*WHAT THE TASK REQUIRES*. Using the material below, return exactly the lines between the one holding "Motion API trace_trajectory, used" and the one holding "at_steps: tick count", inclusive, and no others.

*DATA FOR ANALYSIS*.
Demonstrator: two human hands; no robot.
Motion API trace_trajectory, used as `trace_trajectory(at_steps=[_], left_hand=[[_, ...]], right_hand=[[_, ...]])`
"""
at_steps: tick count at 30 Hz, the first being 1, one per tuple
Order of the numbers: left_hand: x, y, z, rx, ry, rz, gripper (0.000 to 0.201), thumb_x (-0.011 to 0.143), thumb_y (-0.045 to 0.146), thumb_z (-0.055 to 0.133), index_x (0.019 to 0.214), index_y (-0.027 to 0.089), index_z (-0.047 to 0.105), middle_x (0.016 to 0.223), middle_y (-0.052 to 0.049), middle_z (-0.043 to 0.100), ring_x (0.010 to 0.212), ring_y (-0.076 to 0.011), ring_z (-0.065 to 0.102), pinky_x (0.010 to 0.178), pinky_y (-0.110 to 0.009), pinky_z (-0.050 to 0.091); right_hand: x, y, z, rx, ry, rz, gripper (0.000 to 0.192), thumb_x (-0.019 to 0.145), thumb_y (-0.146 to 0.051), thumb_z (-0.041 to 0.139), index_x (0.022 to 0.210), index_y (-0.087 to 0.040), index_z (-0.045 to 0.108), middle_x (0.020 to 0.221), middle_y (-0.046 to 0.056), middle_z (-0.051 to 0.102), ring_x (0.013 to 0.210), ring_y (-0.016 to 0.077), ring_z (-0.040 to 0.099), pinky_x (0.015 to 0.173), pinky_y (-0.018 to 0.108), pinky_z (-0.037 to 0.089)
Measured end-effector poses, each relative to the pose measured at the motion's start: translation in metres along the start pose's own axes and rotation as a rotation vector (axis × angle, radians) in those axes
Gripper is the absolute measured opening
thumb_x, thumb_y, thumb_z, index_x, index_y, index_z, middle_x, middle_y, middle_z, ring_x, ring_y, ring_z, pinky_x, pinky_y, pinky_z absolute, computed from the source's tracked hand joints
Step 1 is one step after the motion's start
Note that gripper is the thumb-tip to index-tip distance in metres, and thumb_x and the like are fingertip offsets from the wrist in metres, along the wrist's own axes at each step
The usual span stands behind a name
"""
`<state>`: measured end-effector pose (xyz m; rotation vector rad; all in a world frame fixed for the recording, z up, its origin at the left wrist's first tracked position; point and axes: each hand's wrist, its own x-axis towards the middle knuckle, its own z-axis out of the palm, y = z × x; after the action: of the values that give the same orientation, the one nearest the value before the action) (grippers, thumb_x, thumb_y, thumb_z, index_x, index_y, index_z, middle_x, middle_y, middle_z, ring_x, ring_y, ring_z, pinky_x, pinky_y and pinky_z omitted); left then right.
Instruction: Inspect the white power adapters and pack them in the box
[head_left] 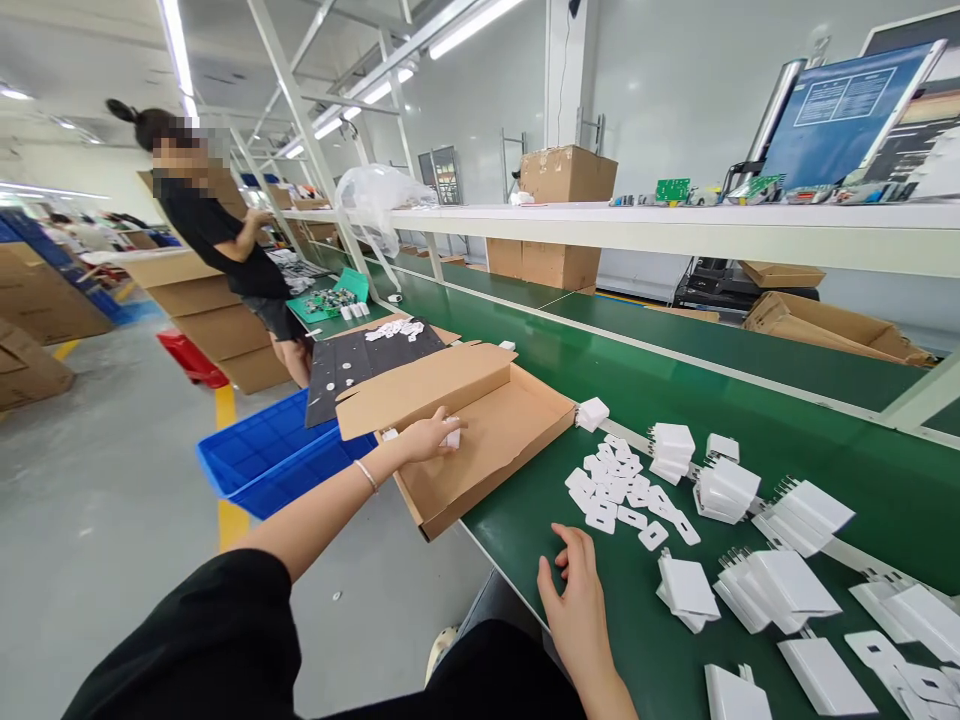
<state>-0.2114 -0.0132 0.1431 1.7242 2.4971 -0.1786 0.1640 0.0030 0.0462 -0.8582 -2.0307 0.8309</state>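
Note:
My left hand [426, 438] reaches into an open cardboard box [517, 425], its fingers closed round a small white block [451, 436] that looks like a plug adapter. My hand partly covers the block. Above the green bench, my right hand [574, 590] has its fingers apart and holds nothing. Nearest to it is a loose heap of flat white plates [611, 480] with cut-outs. Farther right, white plug adapters [780, 585] with metal prongs lie in several groups, and one adapter [592, 413] sits by the box's right corner.
Beyond the box, a dark board [360, 370] carries white pieces. A blue crate [262, 450] stands on the floor at the left. A white shelf [675, 230] runs above the green bench [510, 570]. A co-worker [225, 220] stands farther back at the left.

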Motion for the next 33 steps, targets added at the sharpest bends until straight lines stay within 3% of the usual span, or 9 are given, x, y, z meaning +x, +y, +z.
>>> trace_trajectory(at_steps=[3,6,11,15,19,24,28,31,33], left_hand=[[0.002,-0.014,-0.004,0.016,-0.039,0.09,0.038,0.103,0.029,0.058,0.141,0.032,0.062,0.14,-0.009,0.058,0.105,-0.0262,0.076,0.1,-0.036,0.057],[0.007,-0.024,-0.002,0.034,-0.038,0.091,0.034,0.104,0.031,0.056,0.138,0.029,0.065,0.132,-0.011,0.063,0.109,-0.0282,0.075,0.1,-0.037,0.057],[0.013,-0.038,0.009,0.06,-0.005,-0.061,0.038,0.102,0.036,0.063,0.138,0.025,0.065,0.131,-0.015,0.065,0.109,-0.0311,0.074,0.095,-0.041,0.059],[0.009,-0.049,0.015,0.091,-0.003,-0.176,0.039,0.105,0.037,0.061,0.139,0.018,0.063,0.13,-0.014,0.067,0.107,-0.0279,0.071,0.093,-0.046,0.06],[0.001,-0.055,0.016,0.112,0.027,-0.198,0.034,0.107,0.032,0.053,0.135,0.02,0.067,0.142,-0.018,0.056,0.108,-0.028,0.071,0.092,-0.042,0.059],[-0.004,-0.06,0.012,0.119,0.058,-0.147,0.033,0.107,0.031,0.051,0.134,0.023,0.069,0.14,-0.016,0.052,0.104,-0.0258,0.07,0.093,-0.039,0.058],[-0.006,-0.061,0.004,0.118,0.101,-0.065,0.025,0.104,0.027,0.058,0.12,0.023,0.076,0.134,-0.015,0.056,0.115,-0.0299,0.066,0.096,-0.039,0.055],[-0.009,-0.059,-0.001,0.105,0.145,-0.016,0.022,0.101,0.025,0.063,0.117,0.022,0.078,0.134,-0.018,0.058,0.121,-0.035,0.063,0.103,-0.045,0.052],[-0.013,-0.052,-0.002,0.077,0.181,0.007,0.029,0.1,0.028,0.064,0.127,0.022,0.074,0.142,-0.022,0.056,0.13,-0.0407,0.059,0.11,-0.054,0.048]], right_hand=[[0.0,0.002,0.001,-0.011,0.003,-0.014,0.031,0.106,-0.035,0.048,0.135,-0.027,0.057,0.125,0.011,0.062,0.08,0.0175,0.064,0.061,0.03,0.059],[0.0,0.002,0.001,-0.02,0.006,-0.027,0.029,0.106,-0.035,0.049,0.133,-0.028,0.058,0.125,0.011,0.062,0.079,0.0171,0.065,0.06,0.029,0.059],[0.0,0.002,0.0,-0.051,0.008,-0.04,0.026,0.106,-0.033,0.049,0.128,-0.027,0.061,0.124,0.011,0.062,0.079,0.017,0.066,0.064,0.03,0.061],[0.001,0.0,-0.002,-0.076,-0.025,-0.049,0.023,0.105,-0.031,0.049,0.122,-0.026,0.063,0.122,0.01,0.064,0.08,0.0176,0.068,0.067,0.032,0.061],[0.001,0.001,-0.004,-0.094,-0.061,-0.051,0.022,0.104,-0.031,0.05,0.12,-0.025,0.064,0.122,0.01,0.065,0.083,0.0188,0.07,0.067,0.031,0.061],[0.0,0.002,-0.003,-0.132,-0.096,-0.059,0.021,0.105,-0.029,0.05,0.118,-0.025,0.065,0.121,0.01,0.065,0.091,0.0216,0.072,0.071,0.033,0.062],[0.001,0.001,-0.003,-0.146,-0.103,-0.065,0.02,0.105,-0.029,0.049,0.115,-0.025,0.065,0.119,0.009,0.065,0.089,0.0214,0.073,0.071,0.033,0.062],[0.001,0.0,-0.003,-0.154,-0.099,-0.08,0.019,0.105,-0.028,0.048,0.113,-0.025,0.065,0.116,0.009,0.065,0.09,0.0217,0.073,0.071,0.033,0.062],[0.001,0.0,-0.003,-0.159,-0.092,-0.095,0.018,0.105,-0.027,0.048,0.111,-0.025,0.065,0.115,0.009,0.065,0.091,0.0221,0.073,0.072,0.033,0.062]])
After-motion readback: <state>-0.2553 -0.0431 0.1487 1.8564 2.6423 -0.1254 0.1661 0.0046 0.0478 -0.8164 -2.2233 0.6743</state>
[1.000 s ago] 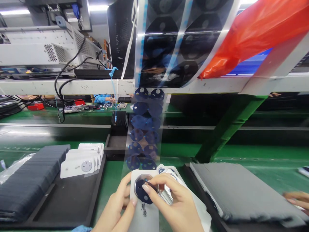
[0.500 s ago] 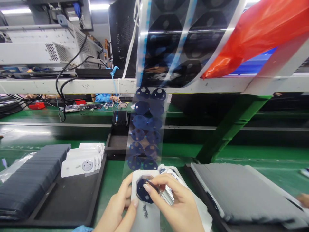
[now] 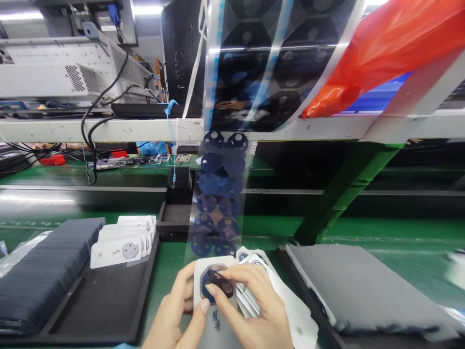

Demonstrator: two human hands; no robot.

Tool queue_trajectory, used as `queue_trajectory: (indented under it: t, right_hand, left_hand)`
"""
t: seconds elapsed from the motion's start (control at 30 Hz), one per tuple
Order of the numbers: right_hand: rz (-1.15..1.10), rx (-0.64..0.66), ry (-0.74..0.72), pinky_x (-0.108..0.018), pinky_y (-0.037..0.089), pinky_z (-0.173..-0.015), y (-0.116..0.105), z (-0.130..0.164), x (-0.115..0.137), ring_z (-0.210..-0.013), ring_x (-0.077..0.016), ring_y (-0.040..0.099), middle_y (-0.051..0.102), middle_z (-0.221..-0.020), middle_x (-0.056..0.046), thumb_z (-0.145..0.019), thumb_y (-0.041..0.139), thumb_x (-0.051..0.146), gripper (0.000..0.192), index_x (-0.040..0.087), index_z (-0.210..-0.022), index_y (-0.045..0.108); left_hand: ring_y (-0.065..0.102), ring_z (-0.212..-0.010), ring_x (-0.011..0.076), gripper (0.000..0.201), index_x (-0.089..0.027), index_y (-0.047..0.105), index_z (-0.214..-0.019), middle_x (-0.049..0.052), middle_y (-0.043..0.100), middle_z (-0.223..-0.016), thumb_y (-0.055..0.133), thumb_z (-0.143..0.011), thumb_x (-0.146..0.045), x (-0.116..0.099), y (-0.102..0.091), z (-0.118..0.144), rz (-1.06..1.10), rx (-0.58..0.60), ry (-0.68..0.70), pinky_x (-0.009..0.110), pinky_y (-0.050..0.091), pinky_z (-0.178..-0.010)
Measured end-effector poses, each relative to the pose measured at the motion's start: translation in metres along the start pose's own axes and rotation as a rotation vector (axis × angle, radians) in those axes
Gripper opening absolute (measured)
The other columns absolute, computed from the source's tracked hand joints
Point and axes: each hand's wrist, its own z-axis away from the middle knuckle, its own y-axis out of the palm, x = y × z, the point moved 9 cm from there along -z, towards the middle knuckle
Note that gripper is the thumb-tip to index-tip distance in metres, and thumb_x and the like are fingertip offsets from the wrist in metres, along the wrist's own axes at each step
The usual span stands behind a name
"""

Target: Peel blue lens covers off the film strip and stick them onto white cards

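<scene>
The left hand [image 3: 174, 312] is clamped around the edge of a white phone back cover [image 3: 214, 310], thumb lying on its face, while the right hand [image 3: 250, 310] has its fingertips pinched together on a dark blue sticker [image 3: 214, 286] that sits over the cover's camera opening. Compared with a second ago the sticker looks lower and flatter against the cover — the right fingers have slid leftward across it and now press down rather than just holding its edge, which suggests the piece is seated and being rubbed into place. The cover itself has barely moved; it is held low in the middle of the view, just above the green bench [image 3: 167, 271]. Under the right hand lies a loose fan of more white covers [image 3: 286, 310]. Hanging down in front of the hands is a clear film strip [image 3: 218, 194] carrying pairs of the same blue stickers. To the left, a black tray [image 3: 101, 300] holds a short stack of finished white covers [image 3: 125, 240] beside a row of dark foam sheets [image 3: 39, 271]; to the right rests a grey foam pad [image 3: 359, 286]. Above runs a white shelf rail [image 3: 90, 130] with cables and metal casings, and an orange plastic bag [image 3: 385, 53] hangs at upper right — a factory line setting.
</scene>
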Motion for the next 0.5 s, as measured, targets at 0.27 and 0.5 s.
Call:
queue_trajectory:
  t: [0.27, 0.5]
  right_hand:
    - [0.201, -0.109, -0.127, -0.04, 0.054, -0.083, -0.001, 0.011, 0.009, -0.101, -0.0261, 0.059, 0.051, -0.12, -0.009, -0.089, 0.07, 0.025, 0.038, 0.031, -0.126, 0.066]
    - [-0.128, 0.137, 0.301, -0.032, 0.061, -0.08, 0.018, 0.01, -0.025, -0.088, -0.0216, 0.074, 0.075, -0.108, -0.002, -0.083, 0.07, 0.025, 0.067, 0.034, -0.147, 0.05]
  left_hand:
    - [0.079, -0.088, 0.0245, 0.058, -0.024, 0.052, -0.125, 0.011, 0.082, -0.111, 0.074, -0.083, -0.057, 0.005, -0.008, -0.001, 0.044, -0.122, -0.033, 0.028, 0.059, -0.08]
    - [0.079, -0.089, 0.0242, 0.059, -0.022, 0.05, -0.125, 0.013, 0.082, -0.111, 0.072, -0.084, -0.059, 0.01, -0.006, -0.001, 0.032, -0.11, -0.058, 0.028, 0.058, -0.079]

*RESULT*.
Motion API trace_trajectory, used as `trace_trajectory(at_steps=[_], left_hand=[[_, ...]], right_hand=[[_, ...]])`
"""
at_steps: tick count at 30 Hz, the first being 1, one per tuple

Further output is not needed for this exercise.